For investors looking to play this trend in the junior space, Mooncor Oil & Gas (TSXV:MOO) possesses one of the largest Duvernay land packages of any small-cap company and stands to benefit handsomely from the big increase in oil prices year to date.
One might wonder why oil prices would be thought to dictate the value of a natural gas play, and the Mooncor case provides a perfect example. The company’s test well, completed in 2009, yielded 92.5% gas and 7.5% liquids (condensate and others), yet the liquids account for approximately 60% of the value of what came out of the ground under current gas and liquid pricing.
Liquids are largely priced off of oil, which has rallied smartly this year, rather than natural gas, which has moved up more modestly.
Mooncor’s land package is in the Hamburg region of northwestern Alberta, on the northern side of the geological formation known as the Peace River Arch. Millions of years ago, sediments were deposited during a period of rapid sea level rise, creating favourable conditions for preserving the organic rich sediments of what is now the Muskwa/Duvernay Formation. Now, about 2,300 metres below the surface lies shale some 20 metres thick on average, and it is this shale that Mooncor is targeting.
The Hamburg area has been home to oil and gas development for decades, but it is only with recent advances in technology that the extraction of fossil fuels from the shale far beneath its surface has entered the realm of reality for oil and gas companies.
And the economic reality, in particular, is notable: one assessment based on January 2011 prices suggests an Internal Rate of Return (IRR; a measure used to determine project viability) of an eye-popping 142%. It should come as no surprise, then, that there has been outside interest in joint-venturing the project to put it into production.

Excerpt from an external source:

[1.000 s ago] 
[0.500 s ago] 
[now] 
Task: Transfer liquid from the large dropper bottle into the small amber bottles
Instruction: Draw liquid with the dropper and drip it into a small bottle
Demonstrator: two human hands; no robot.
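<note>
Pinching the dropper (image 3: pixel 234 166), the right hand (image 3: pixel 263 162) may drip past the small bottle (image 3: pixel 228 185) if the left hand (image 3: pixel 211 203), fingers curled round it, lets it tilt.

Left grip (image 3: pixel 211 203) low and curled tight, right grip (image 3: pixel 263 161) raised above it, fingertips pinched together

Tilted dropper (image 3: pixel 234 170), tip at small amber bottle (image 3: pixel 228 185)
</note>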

“We have been speaking with various parties for some time now, but it is only since the beginning of the year that their interest has really piqued,” said Mooncor Oil & Gas President Darrell Brown, noting the substantial increase in oil prices that began in the fourth quarter of 2010. “Not only does the liquids content drive some really impressive economic runs, but the potential to be optioned in on a field for the time when natural gas prices begin to move back up holds some appeal as well.”
Mooncor seeks to be a pioneer in some ways, putting the Hamburg shale into production before the major companies virtually surrounding it do so themselves. And while there is a famous line about pioneers that might warn against this, Brown is confident that he is onto something.
“Our test well, petrophysics, core analysis and other work we have done all point to the gas and liquids being there,” he said. So do a pair of resource reports from respected Calgary consultant DeGolyer and MacNaughton outlining a prospective recoverable gas resource exceeding 2.5 trillion cubic feet.
With some 103,000 acres held 100% by the company (likely enough room for more than 300 wells) and extensive pipeline and other infrastructure in the area, Mooncor’s current market capitalization of just over $15 million would seem to provide an attractive risk/reward profile.